_Work item_.
Only the lines from the opening of the material through the one containing "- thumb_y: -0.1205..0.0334" should be reproduced, each exactly as it stands.

_Dataset extract_.
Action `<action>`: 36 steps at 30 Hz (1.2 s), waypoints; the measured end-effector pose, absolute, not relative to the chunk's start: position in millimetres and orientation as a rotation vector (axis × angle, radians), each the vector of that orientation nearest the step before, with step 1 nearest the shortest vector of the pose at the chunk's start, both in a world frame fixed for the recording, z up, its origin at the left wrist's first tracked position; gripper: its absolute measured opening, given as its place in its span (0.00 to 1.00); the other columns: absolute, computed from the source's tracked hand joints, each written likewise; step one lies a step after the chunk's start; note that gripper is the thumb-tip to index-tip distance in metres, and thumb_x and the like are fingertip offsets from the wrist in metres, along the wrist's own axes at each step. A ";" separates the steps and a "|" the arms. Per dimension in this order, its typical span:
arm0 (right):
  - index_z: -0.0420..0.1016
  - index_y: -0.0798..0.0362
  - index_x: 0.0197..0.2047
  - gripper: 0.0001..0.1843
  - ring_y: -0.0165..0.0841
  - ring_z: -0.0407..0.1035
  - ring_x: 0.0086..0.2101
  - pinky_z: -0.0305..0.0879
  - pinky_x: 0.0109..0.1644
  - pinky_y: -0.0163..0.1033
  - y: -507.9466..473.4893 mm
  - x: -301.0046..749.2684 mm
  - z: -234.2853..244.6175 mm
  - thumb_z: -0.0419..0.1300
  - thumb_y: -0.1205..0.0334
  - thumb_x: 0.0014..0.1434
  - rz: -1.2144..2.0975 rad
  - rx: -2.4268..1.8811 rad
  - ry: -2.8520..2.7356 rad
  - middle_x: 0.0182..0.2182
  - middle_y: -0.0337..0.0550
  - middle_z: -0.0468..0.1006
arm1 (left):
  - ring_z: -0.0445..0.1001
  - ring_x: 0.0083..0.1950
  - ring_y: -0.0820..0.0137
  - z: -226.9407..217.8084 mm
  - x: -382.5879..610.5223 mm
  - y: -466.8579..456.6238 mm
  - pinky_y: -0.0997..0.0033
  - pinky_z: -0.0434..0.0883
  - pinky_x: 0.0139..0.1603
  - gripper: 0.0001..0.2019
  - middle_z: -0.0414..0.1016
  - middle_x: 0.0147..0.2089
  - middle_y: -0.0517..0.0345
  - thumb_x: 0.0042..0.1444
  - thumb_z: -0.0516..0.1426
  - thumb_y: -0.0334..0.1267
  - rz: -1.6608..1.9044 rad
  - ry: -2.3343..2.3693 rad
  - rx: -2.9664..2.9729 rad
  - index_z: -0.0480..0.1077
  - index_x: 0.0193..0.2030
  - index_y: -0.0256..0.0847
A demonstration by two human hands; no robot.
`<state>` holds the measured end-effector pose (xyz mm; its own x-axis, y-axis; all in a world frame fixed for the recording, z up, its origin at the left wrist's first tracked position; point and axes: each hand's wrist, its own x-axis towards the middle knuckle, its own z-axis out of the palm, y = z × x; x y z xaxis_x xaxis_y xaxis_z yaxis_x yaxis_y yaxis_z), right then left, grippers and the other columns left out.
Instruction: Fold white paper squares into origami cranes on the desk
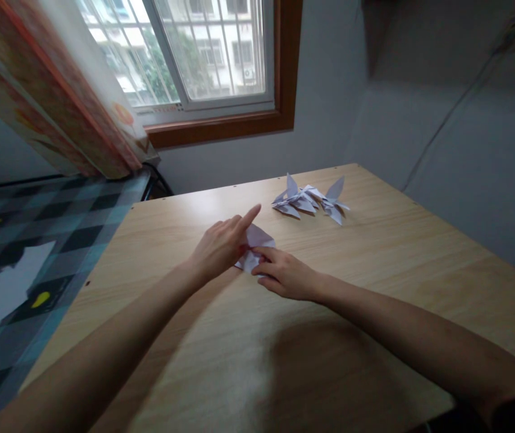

_Exercise response_.
Action `<action>`: 36 steps at 30 Hz (1.2 s), waypoints; the measured end-effector pose, absolute, not relative to the chunk's start: position in millimetres and orientation as a rotation vector (axis × angle, radians), each the vector of that orientation nearest the step before, with step 1 nearest the shortest vector of the pose at the chunk's start, both in a world frame fixed for the recording, z up, its origin at the left wrist's first tracked position; gripper: its absolute measured opening, given as its place in its span (0.00 to 1.00); the other columns: absolute, computed from the source's tracked hand joints, each written likewise; step one lies a step after the chunk's start; note that gripper is the thumb-tip to index-tip distance in metres, and thumb_x and the like are fingertip offsets from the wrist in metres, along the wrist's own axes at each step. A ";" separates the steps and a "|" the arms. Per dimension in this order, its typical span:
arm0 (right):
  - index_z: -0.0420..0.1016
  - index_y: -0.0798..0.0362
  - index_x: 0.0197..0.2047
  - gripper: 0.0001..0.1843
  - ring_y: -0.0165..0.0841
  - ring_z: -0.0407..0.1035
  - ring_x: 0.0086..0.2101
  - pinky_z: -0.0305..0.0879
  - pinky_x: 0.0109..0.1644
  - pinky_y: -0.0163..0.1033
  - y: -507.9466..473.4893 mm
  - x: -301.0046..749.2684 mm
  - z: -234.2853..244.6175 mm
  - thumb_z: -0.0419..0.1300
  - thumb_y: -0.1205..0.0334

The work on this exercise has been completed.